A physical polling station does nothing to ensure that the voter is not documenting their own vote, nor was it designed for this purpose. It's trivial in the modern era to take out your phone and film yourself voting, from beginning to end, inside the booth. Whether you throw some tantrum and manage to get your vote changed, or edit the video footage later, is your own business of course. Your peers pressuring you into demanding "proof" is just as much a problem with paper voting as it is with any other form.
The more important point, though, is this: If you don't want anyone else to see you voting on your smartphone, you can go hide in a closet and vote. If you do, you can always register your vote "in public" and then change it later. If you think someone is going to hold you at gunpoint and stare directly at your phone for the entire duration of the voting period - which can be as long as a WHOLE MONTH, considering how vote-my-mail ballots already work in this country - then you have much, much bigger problems than your ability to vote being tampered with. You are the victim of a kidnapping and the police should be out looking for you.

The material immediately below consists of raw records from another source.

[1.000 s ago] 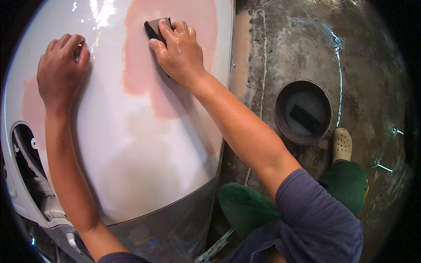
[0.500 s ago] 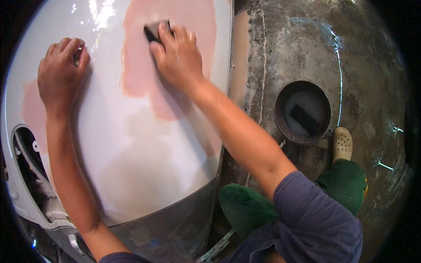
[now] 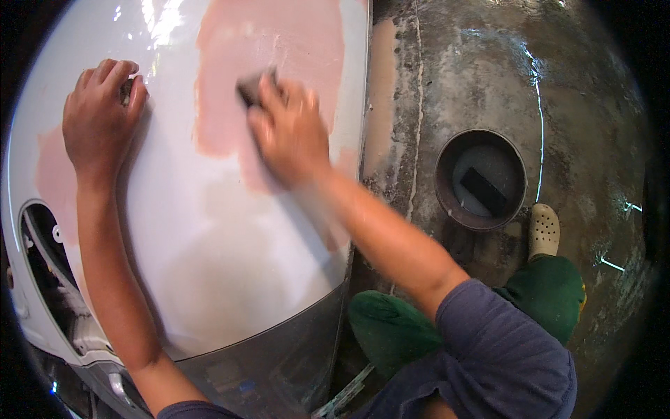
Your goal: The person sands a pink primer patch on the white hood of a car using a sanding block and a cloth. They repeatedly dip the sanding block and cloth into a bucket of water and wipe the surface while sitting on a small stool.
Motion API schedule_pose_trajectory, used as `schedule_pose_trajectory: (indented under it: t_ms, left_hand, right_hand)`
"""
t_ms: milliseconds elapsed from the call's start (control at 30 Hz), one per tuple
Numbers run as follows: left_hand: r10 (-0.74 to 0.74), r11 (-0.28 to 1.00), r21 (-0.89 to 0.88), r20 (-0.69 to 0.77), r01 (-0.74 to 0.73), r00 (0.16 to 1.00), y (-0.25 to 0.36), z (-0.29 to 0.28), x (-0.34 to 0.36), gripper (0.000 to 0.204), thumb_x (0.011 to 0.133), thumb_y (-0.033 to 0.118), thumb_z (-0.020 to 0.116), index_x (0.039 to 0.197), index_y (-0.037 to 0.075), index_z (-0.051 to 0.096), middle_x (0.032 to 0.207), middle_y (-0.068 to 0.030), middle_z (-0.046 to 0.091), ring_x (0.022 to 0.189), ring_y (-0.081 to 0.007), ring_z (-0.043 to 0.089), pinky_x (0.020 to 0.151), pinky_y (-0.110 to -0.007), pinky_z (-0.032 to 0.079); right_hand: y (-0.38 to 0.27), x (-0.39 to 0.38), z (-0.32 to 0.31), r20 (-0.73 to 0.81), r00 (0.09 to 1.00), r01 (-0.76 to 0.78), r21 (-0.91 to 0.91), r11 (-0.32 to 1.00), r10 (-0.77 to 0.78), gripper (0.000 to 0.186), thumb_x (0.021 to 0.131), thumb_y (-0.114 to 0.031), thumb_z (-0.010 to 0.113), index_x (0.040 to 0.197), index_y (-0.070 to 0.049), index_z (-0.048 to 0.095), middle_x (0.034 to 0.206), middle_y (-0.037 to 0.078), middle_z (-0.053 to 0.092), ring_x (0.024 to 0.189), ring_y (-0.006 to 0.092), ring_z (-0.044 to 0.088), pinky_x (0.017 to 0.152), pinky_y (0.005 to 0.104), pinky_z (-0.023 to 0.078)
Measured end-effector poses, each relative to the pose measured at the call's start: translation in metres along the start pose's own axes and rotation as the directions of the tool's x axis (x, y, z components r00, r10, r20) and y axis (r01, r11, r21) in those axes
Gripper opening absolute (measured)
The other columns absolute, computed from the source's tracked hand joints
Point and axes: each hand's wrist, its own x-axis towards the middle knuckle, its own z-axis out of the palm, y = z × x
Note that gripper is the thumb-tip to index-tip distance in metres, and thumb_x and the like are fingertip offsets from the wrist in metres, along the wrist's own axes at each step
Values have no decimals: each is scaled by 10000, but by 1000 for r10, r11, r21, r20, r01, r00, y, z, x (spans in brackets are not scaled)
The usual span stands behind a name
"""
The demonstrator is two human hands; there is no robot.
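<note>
My right hand [image 3: 293,126], a little blurred by motion, is closed round a dark sanding block [image 3: 251,89]. The block lies on a pink filler patch [image 3: 230,52] on the white car panel [image 3: 174,230]. Over to the left, my left hand [image 3: 98,119] rests on the bare white paint with its fingers curled. Something small, dark and crumpled [image 3: 127,92] shows between its thumb and forefinger; I cannot make out what it is. Another pink patch [image 3: 56,171] lies beside my left forearm.
On the wet concrete floor [image 3: 600,140] to the right stands a round bucket [image 3: 440,174] of cloudy water with a dark rectangular block [image 3: 484,192] in it. My foot in a beige clog [image 3: 544,230] is close by. An oval opening [image 3: 52,272] cuts the panel at lower left.
My right hand and the sanding block have moved down the pink patch toward me and slightly right. My left hand has barely shifted.
</note>
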Motion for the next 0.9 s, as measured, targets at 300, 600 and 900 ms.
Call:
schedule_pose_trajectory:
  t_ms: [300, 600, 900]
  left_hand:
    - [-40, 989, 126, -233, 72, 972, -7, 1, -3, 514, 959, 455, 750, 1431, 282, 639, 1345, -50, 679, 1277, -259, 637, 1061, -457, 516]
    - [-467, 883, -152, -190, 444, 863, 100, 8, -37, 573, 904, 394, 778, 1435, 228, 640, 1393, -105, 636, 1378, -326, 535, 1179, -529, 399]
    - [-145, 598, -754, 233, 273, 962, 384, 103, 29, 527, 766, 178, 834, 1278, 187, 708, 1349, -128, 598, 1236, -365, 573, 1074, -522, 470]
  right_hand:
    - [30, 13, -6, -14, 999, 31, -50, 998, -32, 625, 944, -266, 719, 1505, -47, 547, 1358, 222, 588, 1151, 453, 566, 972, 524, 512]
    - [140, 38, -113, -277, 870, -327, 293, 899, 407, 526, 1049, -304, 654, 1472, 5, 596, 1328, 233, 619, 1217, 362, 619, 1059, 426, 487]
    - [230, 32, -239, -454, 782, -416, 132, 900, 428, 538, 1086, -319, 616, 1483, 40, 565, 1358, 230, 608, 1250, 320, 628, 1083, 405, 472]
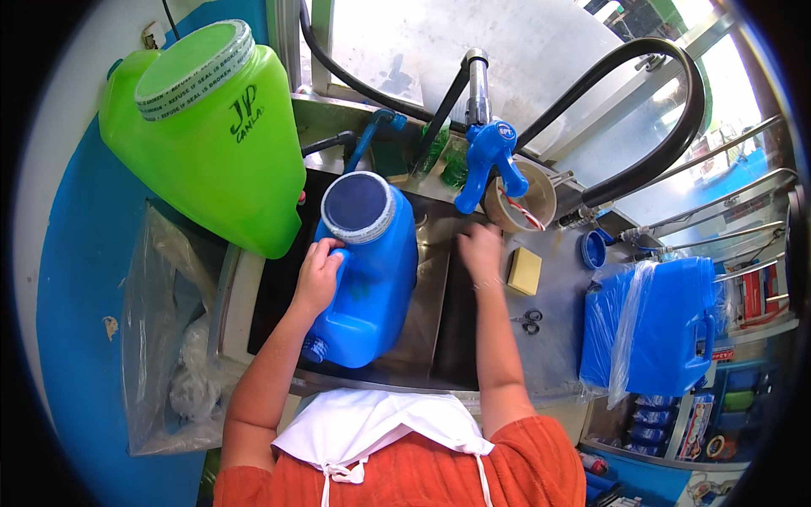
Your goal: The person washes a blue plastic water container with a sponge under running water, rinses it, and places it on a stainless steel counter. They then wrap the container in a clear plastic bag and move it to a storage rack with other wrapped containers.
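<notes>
Over the sink (429, 291), at the person's left, the blue jug (384, 279) is held tilted, its capped neck pointing toward the tap (490, 160). Whether its underside is touching the basin cannot be told. The handle side near the neck is gripped by the left hand (317, 275), fingers curled over. The right hand (480, 252) is placed just below the tap, beside the beige pot (542, 190); its fingertips are hidden, so whether anything is grasped cannot be told. Handling, as judged: stiff, hard plastic, not fragile; light if empty, clumsy and heavy if filled, fill level not shown. Smooth walls could be made slippery by water. Best taken by the handle, with the base supported by the other palm; the small spout at the lower corner should be avoided. Nearby: yellow sponge (525, 270), scissors (531, 321), green jug (220, 160), plastic-wrapped blue container (663, 325).
</notes>
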`<state>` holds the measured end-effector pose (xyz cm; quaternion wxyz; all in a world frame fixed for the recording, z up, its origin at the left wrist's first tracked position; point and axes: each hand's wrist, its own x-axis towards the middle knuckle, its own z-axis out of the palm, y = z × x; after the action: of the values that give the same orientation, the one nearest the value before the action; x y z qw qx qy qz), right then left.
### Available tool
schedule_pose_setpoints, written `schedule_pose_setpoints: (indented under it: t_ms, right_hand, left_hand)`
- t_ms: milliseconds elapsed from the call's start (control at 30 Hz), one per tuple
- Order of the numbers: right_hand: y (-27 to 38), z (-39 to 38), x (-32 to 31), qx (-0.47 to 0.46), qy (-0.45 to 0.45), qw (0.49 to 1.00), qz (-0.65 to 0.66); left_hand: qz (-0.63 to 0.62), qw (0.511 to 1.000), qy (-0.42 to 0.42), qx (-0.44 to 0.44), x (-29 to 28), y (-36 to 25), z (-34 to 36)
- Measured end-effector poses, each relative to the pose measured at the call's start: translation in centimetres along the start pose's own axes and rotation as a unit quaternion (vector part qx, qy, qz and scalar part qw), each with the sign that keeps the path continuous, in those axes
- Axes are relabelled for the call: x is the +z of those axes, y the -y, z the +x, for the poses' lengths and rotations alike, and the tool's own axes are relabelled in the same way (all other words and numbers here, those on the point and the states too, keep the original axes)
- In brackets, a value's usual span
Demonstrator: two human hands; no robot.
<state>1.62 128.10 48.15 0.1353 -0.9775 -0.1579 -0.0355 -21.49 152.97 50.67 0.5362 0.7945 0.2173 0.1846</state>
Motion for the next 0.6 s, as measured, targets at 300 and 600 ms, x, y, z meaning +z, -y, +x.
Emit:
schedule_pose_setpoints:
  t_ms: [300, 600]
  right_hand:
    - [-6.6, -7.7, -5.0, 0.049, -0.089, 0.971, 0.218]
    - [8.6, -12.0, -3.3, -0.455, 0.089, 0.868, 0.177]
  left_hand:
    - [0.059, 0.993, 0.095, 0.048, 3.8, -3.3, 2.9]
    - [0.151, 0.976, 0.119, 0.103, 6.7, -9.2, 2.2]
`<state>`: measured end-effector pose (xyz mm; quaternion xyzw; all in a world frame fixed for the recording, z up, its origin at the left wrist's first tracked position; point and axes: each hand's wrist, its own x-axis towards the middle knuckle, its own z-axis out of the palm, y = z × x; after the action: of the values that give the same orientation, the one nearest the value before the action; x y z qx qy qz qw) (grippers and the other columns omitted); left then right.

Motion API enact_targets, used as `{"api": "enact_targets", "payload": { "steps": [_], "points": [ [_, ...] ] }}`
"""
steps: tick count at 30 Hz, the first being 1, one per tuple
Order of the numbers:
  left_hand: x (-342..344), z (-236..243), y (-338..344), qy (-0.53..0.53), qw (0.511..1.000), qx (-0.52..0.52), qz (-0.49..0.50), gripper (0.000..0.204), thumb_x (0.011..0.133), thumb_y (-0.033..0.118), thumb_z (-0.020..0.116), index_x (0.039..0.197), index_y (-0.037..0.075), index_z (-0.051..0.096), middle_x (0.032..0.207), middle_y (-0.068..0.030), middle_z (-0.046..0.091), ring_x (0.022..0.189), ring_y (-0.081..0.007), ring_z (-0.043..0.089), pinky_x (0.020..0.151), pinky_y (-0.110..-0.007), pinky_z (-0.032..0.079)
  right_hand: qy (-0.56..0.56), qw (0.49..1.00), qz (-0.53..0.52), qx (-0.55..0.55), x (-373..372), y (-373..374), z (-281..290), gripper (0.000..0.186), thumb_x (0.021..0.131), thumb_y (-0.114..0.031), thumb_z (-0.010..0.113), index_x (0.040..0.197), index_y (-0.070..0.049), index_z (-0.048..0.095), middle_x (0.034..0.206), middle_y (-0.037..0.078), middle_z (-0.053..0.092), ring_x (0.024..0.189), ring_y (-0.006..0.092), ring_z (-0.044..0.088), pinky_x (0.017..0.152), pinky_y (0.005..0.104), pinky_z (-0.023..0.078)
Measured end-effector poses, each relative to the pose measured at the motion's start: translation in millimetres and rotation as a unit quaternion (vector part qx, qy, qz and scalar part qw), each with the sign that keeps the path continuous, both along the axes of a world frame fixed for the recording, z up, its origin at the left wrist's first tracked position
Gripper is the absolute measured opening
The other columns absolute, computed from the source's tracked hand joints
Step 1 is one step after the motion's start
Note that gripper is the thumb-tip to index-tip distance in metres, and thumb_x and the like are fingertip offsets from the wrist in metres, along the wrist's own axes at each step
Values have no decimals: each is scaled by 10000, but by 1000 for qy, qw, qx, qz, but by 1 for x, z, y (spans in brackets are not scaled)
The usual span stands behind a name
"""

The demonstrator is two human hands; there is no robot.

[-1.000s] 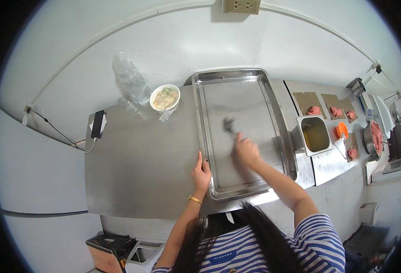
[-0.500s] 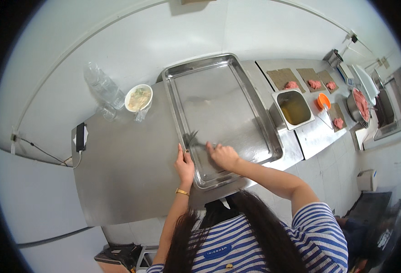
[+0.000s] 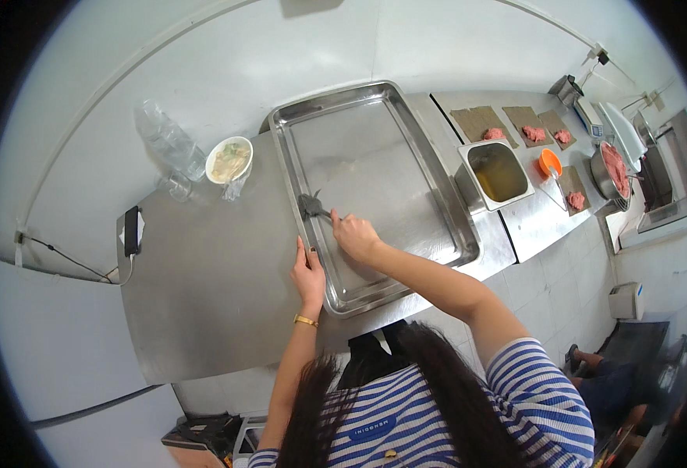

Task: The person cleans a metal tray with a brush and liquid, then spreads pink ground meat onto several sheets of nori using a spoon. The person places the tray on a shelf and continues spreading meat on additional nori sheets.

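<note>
A large, shallow stainless steel tray [image 3: 359, 179] lies on the metal table, its inside shiny and wet-looking. Its near left rim is between the thumb and fingers of my left hand [image 3: 308, 277]. My right hand [image 3: 355, 236] reaches over the tray, closed round the handle of a dark grey basting brush [image 3: 312, 206]. The brush's head presses into the tray's left inner edge, just beyond my left fingertips. Right of the tray stands a deep square metal container [image 3: 499, 175] holding yellowish liquid.
An orange bowl [image 3: 550, 163] and brown sheets [image 3: 476, 123] bearing pink minced meat lie at right, by a steel bowl of meat [image 3: 612, 169]. At left are a white food bowl [image 3: 229, 161], clear plastic cups [image 3: 168, 140] and a black phone [image 3: 131, 230]. Another person [image 3: 608, 384] is at lower right.
The brush and my right hand have moved away from me and leftward, to the tray's left inner edge. My left hand stays at the rim. The whole view has shifted slightly.
</note>
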<state>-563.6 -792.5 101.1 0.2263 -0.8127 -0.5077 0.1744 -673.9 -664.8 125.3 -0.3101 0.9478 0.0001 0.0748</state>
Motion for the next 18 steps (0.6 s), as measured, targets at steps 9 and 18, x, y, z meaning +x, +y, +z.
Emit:
{"api": "enact_targets", "payload": {
  "steps": [9,18],
  "points": [
    [0,-3,1,21,1000,10,0,454,896,95,521,1339,26,449,570,-58,339,504,-115,312,465,-294,324,95,960,-250,87,12,128,24,362,868,-104,512,1177,83,484,716,94,655,619,239,667,523,338,547],
    [2,-1,-1,12,1000,-10,-6,460,888,100,521,1337,28,453,543,-46,331,483,-116,316,465,-290,321,19,981,-170,94,50,155,47,348,883,-110,485,1192,49,502,768,169,658,642,278,674,502,372,544]
  ]
}}
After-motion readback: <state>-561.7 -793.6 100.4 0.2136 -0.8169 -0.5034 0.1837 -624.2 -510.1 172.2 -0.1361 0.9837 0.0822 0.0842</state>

If you're especially paranoid I suppose the voting software could implement a "no take-backs" feature where you can lock in your vote, so even if you're kidnapped near the end of the voting period, you can't be forced to change it. Then the kidnapper has to simultaneously abduct enough people to sway an entire election the SECOND the polls open, then have enough coercive power with them - threat of imminent death for example - so that they don't just refuse to vote altogether. Again, if you live in a city where this can happen, you have bigger problems.
Same deal with the hypothetical Texas church: If your church locks you in and compels you to vote a certain way on pain of excommunication or whatever, you have much bigger problems at hand. You should be videotaping that and going to the feds with it. Sadly, if you're a member of such a church, you probably think the feds are an agent of Satan anyway. Properly implemented encrypted online voting is not going to influence this, since this sort of ugly fraud is just as possible with absentee ballots and voting-by-mail already.
(Note that this scenario is pretty damn out-of-wack. In many towns, the church is trusted as non-political enough to double as an official polling place.)